SCAMBIO DI ACCUSE - Entrano nella vicenda anche il luogo di residenza del procuratore aggiunto di Milano e la cifra liquidata ai custodi giudiziari dei 170 milioni sequestrati nell'ambito dell'inchiesta sulla truffa dei derivati al Comune di Milano nello scontro che va avanti da mesi proprio tra Robledo, ex responsabile del dipartimento anticorruzione milanese e il Procuratore capo Edmondo Bruti Liberati. In un documento inviato il 23 ottobre al Csm e alla Corte d'Appello di Milano, quest'ultimo e' ritornato sulla vicenda che ha additato come uno dei motivi per rimuovere Robledo dalla guida del dipartimento che si occupa di contrastare i reati contro la pubblica amministrazione.
Da un lato fa i conti delle parcelle liquidate ai custodi giudiziari nominati dall'aggiunto quando scelse, a suo dire senza consultarlo e violando le norme, di depositare i 170 milioni non presso il Fondo Unico Giustizia ma presso la Banca di Credito Cooperativo di Carate Brianza e la Banca di Credito Cooperativo di Barlassina: ha definito poi "rilevanti" le somme corrisposte per la custodia negli anni 2010-2013 e che oltrepassano il milione di euro. Inoltre, nel documento Bruti ha annotato che "il pm Robledo e' stato residente in Carate Brianza fino al giugno 2008".

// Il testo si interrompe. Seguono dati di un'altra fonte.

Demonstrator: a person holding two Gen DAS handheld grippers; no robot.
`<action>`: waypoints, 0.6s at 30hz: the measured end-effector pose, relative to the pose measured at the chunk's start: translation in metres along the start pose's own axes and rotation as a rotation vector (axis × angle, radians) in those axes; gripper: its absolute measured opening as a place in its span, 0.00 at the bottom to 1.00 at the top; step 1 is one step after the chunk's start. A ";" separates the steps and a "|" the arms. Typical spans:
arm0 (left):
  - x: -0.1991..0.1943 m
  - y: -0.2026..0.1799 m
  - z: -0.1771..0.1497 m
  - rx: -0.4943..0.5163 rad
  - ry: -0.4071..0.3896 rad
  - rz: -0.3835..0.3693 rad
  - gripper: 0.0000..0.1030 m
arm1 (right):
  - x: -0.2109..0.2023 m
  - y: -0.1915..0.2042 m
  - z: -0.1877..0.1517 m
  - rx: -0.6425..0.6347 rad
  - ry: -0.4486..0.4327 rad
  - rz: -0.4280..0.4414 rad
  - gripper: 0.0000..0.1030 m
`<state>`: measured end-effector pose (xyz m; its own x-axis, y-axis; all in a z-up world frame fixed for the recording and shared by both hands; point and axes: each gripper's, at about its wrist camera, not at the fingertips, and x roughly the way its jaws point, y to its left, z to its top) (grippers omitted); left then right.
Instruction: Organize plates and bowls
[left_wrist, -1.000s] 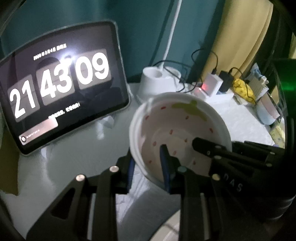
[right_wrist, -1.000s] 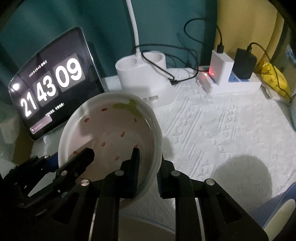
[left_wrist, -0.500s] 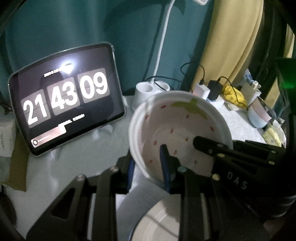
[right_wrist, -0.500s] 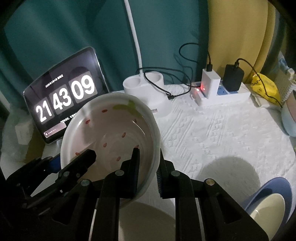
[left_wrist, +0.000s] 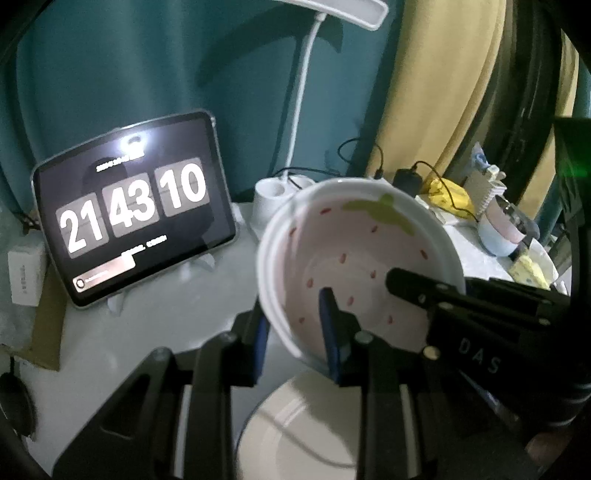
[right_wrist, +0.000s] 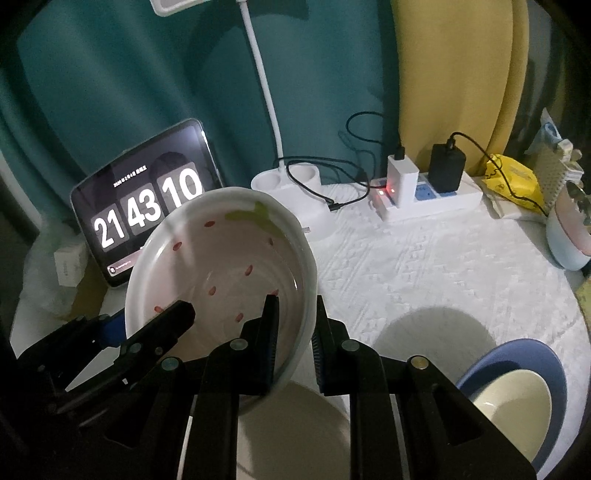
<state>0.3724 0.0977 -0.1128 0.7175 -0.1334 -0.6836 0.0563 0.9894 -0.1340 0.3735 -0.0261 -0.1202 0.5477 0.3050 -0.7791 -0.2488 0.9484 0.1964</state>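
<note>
A white bowl with red seed marks and a green leaf, the strawberry bowl (left_wrist: 362, 251) (right_wrist: 221, 258), hangs tilted above the table between both grippers. My left gripper (left_wrist: 295, 332) is shut on its left rim, one blue pad inside and one outside. My right gripper (right_wrist: 295, 325) is shut on the right rim in the same way. The right gripper's inner finger (left_wrist: 413, 286) reaches into the bowl from the right. Below the bowl lies a white plate (left_wrist: 295, 435). A cream bowl (right_wrist: 513, 402) sits in a blue plate (right_wrist: 480, 365) at the lower right.
A tablet (left_wrist: 133, 210) showing a clock leans at the back left. A white lamp base (right_wrist: 291, 184), a power strip (right_wrist: 424, 199) with chargers and cables, a yellow packet (right_wrist: 513, 177) and a pink-and-blue container (right_wrist: 565, 236) line the back and right of the white cloth (right_wrist: 424, 266).
Both grippers have lifted the strawberry bowl upward. More of the table shows, and the white plate and the blue plate have come into view below. The clock's seconds changed.
</note>
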 end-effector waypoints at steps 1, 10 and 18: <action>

Un'affermazione che ha suscitato la durissima reazione di Robledo, il quale nelle contro deduzioni inviate al Consiglio giudiziario, definisce l'affermazione di Bruti, "malevolmente suggestiva, perche' volta ad accreditare un qualche legame con le scelte fatte nel corso del procedimento". Un'affermazione che, "al pari di tante altre", non e' veritiera. E per dimostrarlo, Robledo allega il certificato storico di residenza rilasciato dal Comune di Milano dal quale "risulta il trasferimento della mia residenza da Carate Brianza a Milano in data 27 luglio 2001".
"Tuttavia, a prescindere dal dato anagrafico - prosegue Robledo - il mio effettivo trasferimento a Milano, ove vivevo con la mia famiglia, risale al settembre 1995, quando assunsi le funzioni di sostituto presso la Procura di Milano". A conferma delle sue affermazioni, l'attuale capo del pool dell'esecuzione delle pene produce anche "il certificato anagrafico storico" relativo alla sua ex moglie, da cui si evince che anche lei e' residente a Milano dal settembre 1995, nonche' "la dichiarazione sostitutiva di atto di notorieta' della medesima, da cui si evince che lo scrivente ha effettivamente e ininterrottamente abitato in Milano a far data dal settembre 1995".
Inoltre Alfredo Robledo nel documento inviato al Csm accusa Bruti Liberati e la collega Ilda Boccassini di aver raccontato bugie sulla vicenda del presunto "doppio pedinamento". Robledo ricorda che i due magistrati avevano dichiarato, nel corso delle audizioni davanti all'organo della magistratura, "di un pedinamento che sarebbe stato da me consapevolmente disposto nell'ambito dell'indagine Expo, un pedinamento parallelo a un altro disposto dai colleghi del dipartimento coordinato dalla collega Boccassini, ponendo così un grave pericolo l'indagine stessa". Tuttavia, afferma Robledo, "mi corre l'obbligo di affermare che sia il procuratore che la collega Boccassini hanno mentito al Csm, inventandosi un episodio mai avvenuto, come è dimostrato 'per tabulas' da una nota della guardia di finanza che allego, nella quale si esclude, sulla base degli atti, che tale episodio sia mai avvenuto".